The Israeli Energy and Water Resources Ministry estimates that Tamar could meet between 50 percent and 80 percent of the country's natural gas needs over the next decade. The field may also allow Israel to incentivize additional domestic energy production and reduce the country's use of coal and fuel oil in sectors where demand overlaps with natural gas, such as power generation. However, Israel's ability to leverage its energy assets to affect the policies of neighboring countries or resolve the myriad challenges it faces on its borders will be constrained by the region's enduring geopolitical realities.
Analysis
Israel estimates that its annual consumption of natural gas will increase to 8.5 billion cubic meters in 2013 and continue to rise for the foreseeable future.
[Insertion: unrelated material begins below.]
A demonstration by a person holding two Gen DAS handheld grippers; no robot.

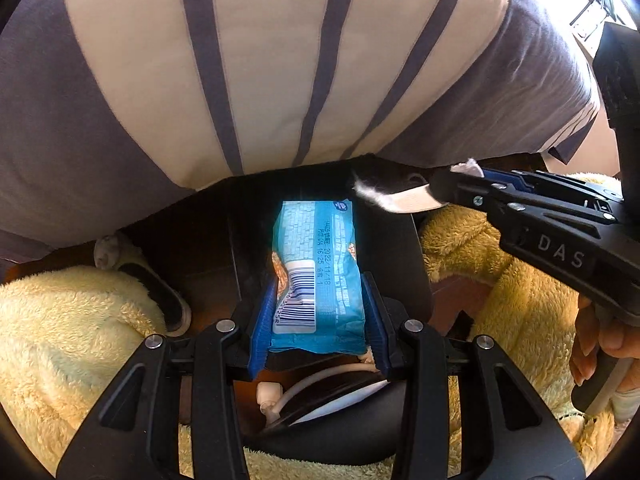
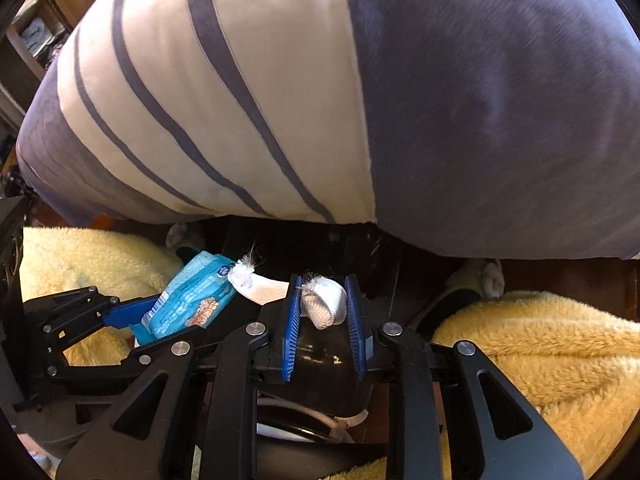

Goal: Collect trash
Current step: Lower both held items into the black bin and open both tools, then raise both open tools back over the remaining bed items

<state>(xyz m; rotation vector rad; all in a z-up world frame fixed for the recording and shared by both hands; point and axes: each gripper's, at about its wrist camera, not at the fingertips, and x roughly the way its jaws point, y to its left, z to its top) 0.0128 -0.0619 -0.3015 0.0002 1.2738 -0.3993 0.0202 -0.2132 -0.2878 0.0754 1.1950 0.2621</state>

In recent years, the country has depended on two major sources of natural gas: In 2005, a deal was brokered through the East Mediterranean Gas Company, an Egyptian-Israeli natural gas consortium, for Egypt to supply Israel with approximately 40 percent of its natural gas needs for the next 20 years, or roughly 1.7 billion cubic meters per year. (The agreement was later increased to 2.1 billion cubic meters per year).
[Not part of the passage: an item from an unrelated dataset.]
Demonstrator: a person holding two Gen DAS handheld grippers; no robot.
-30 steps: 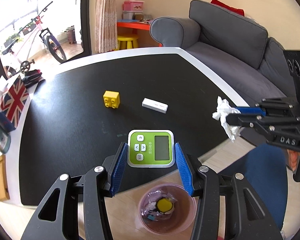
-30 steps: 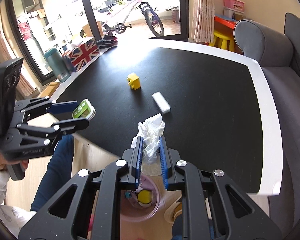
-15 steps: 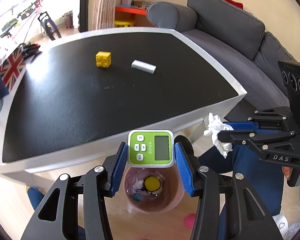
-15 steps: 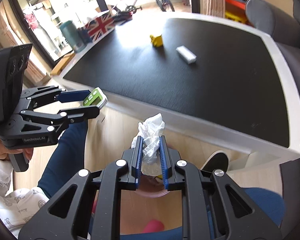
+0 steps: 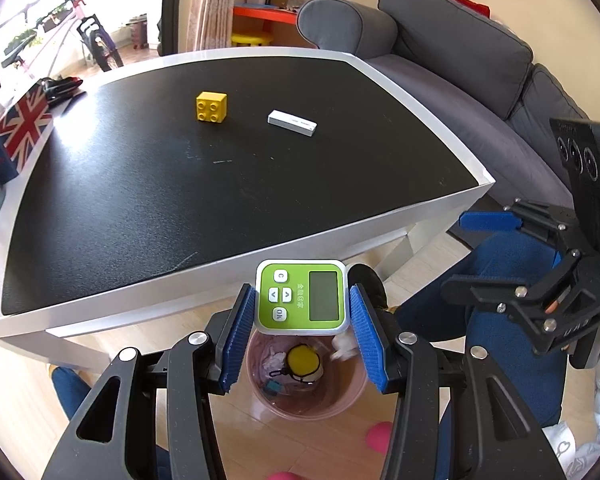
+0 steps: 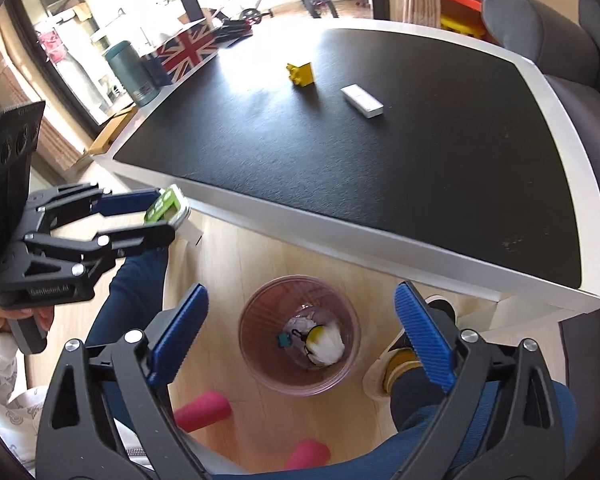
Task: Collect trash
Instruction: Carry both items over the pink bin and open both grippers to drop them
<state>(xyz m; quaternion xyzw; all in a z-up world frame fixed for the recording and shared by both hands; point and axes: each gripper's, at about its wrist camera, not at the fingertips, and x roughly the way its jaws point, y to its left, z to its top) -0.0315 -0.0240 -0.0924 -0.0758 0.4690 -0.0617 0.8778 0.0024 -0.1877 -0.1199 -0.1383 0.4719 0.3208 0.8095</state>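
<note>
My left gripper (image 5: 302, 320) is shut on a green timer (image 5: 301, 298) and holds it over a pink bin (image 5: 306, 384) on the floor by the table's front edge. My right gripper (image 6: 300, 332) is open and empty above the same bin (image 6: 299, 334). A white crumpled tissue (image 6: 328, 346) lies inside the bin with a yellow object and a small teal piece. The left gripper with the timer (image 6: 166, 208) shows at the left of the right wrist view. The right gripper (image 5: 476, 252) shows open at the right of the left wrist view.
On the black table (image 5: 204, 184) lie a yellow brick (image 5: 211, 107) and a white stick (image 5: 292, 123). A Union Jack box (image 5: 24, 128) and a teal bottle (image 6: 132, 74) stand at its left edge. A grey sofa (image 5: 460, 64) is at the right. Pink slippers (image 6: 202, 410) lie on the floor.
My right gripper has opened and the tissue has dropped into the bin. Both grippers have moved back over the bin. The left gripper still holds the timer.
</note>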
But Israel's energy partnership with Egypt has been beset with problems. Egypt, a net exporter of natural gas facing its own problems with rising domestic demand, reportedly negotiated a rate increase in 2008, and since the onset of the Arab Spring in 2011, the subsequent strain on Egyptian-Israeli relations has curtailed Israeli imports from Egypt. Moreover, militants in the Sinai Peninsula have frequently targeted the natural gas pipeline that connects the two countries, occasionally shutting down flows for weeks at a time. In April 2012, Egypt's state-owned natural gas company announced that it would pull out of the 2005 agreement, and the Israel Electric Corporation formally followed suit on March 25.

Tamar's Promise

For the remaining 60 percent of its natural gas needs, Israel has relied on production from Mari B, a domestic reservoir in the Yam Tethys field located off the coast of Ashdod. Mari B's reserves, however, have depleted faster than expected. In response, Israel in recent months has turned to stopgap measures such as expediting production at smaller natural gas fields nearby, including Noa and Pinnacle. The country has also increased its use of diesel and fuel oil for electricity production.
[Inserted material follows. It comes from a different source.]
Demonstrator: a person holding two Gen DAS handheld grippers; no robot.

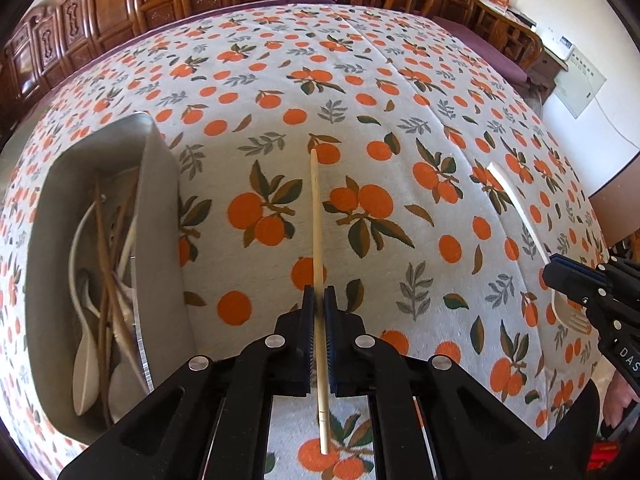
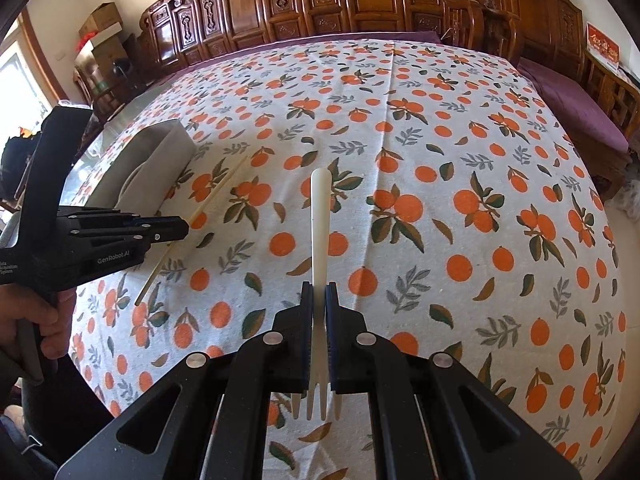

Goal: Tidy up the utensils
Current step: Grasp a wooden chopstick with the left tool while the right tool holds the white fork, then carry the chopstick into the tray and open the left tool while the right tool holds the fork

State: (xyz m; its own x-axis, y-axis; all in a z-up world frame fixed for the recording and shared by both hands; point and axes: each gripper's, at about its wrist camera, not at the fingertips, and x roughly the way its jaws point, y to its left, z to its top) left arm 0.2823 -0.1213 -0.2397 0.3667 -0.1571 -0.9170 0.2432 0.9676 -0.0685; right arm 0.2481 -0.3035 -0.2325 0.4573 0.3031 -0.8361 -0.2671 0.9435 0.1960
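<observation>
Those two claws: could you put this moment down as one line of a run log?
left claw: shut on pale wooden chopstick | right claw: shut on white plastic fork | grey metal tray: holds spoons, chopsticks

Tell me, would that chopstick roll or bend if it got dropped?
The chopstick looks like thin, straight wood, so probably stiff and light. It seems slim and rounded, so it could roll on the cloth or pivot in the left gripper.

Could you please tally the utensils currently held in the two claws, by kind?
Chopstick: 1, in the left claw
Fork: 1, in the right claw
Total: 2
</observation>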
In 2012, the state-owned Israel Natural Gas Lines Ltd. built a $134 million floating liquefied natural gas import terminal. Israel received its first shipment of liquefied natural gas from BP in January 2013, reportedly sourced from Trinidad, and the government hopes that as much as 2 billion cubic meters of natural gas will arrive at the terminal each year. The project was not intended to become a primary source of natural gas for Israel, but rather to bolster Israeli energy security by making the country less dependent on its pipeline. For Israel, imported liquefied natural gas is expected to cost three to four times as much as natural gas from Tamar.
With an estimated 246 billion cubic meters of natural gas reserves, Tamar will be particularly important to Israeli energy security, especially considering the unclear future of relations with Egypt and the inevitable depletion of Israel's natural gas fields. Still, the benefits of developing Tamar will not be felt immediately in Israel. Despite the field's initiation, electricity prices will increase by some 6.5 percent in May, and Israeli Energy Minister Silvan Shalom said on March 31 that additional increases could follow. But over the long term, production at Tamar will serve as a stable source of natural gas fully under Israeli control, and it will thus promote Israeli energy independence.

Export Obstacles

The Israeli government has yet to articulate a clear vision for exporting the reserves at Tamar -- and at Leviathan, an even larger offshore field discovered in June 2010. In 2012, the Tzemach committee, a task force commissioned by the government to review Israel's natural gas export policy, recommended that 53 percent of the country's reserves be made available for export. But this figure was based on an assumption that future discoveries would increase Israel's total reserves to around 950 billion cubic meters and that 450 billion cubic meters of natural gas would be needed to cover domestic consumption over the next 25 years. Opposition elements in the Israeli government have called for a reassessment of the committee's recommendations, asserting that the group underestimated Israeli natural gas consumption. Disappointing results from exploratory drilling at the Mira, Sara and Shimshon sites have cast further doubt on the recommendations.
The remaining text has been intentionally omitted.